Problem to solve -> Every line of the data below is to be given again as it appears, with the images removed.

Information shown ->
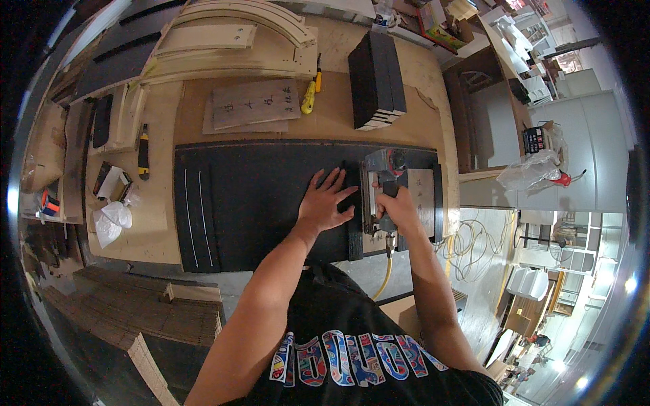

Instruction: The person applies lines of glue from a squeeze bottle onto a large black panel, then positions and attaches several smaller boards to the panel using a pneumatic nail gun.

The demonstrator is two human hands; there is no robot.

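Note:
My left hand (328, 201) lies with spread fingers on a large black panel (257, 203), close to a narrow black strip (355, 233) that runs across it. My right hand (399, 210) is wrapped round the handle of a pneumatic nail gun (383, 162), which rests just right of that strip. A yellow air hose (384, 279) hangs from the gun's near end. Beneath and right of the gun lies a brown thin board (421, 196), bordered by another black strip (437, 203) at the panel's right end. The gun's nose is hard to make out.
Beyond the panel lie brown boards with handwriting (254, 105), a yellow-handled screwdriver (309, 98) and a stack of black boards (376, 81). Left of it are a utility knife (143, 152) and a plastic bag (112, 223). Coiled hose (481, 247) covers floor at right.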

Expected answer ->
Instruction: The person applies lines of glue from a squeeze bottle onto a large black panel, then positions and attaches several smaller boards to the panel using a pneumatic nail gun.

The demonstrator is two human hands; there is no robot.

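Note:
My left hand (328, 201) lies with spread fingers on a large black panel (257, 203), close to a narrow black strip (355, 233) that runs across it. My right hand (399, 210) is wrapped round the handle of a pneumatic nail gun (383, 162), which rests just right of that strip. A yellow air hose (384, 279) hangs from the gun's near end. Beneath and right of the gun lies a brown thin board (421, 196), bordered by another black strip (437, 203) at the panel's right end. The gun's nose is hard to make out.
Beyond the panel lie brown boards with handwriting (254, 105), a yellow-handled screwdriver (309, 98) and a stack of black boards (376, 81). Left of it are a utility knife (143, 152) and a plastic bag (112, 223). Coiled hose (481, 247) covers floor at right.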

There is nothing more to this answer.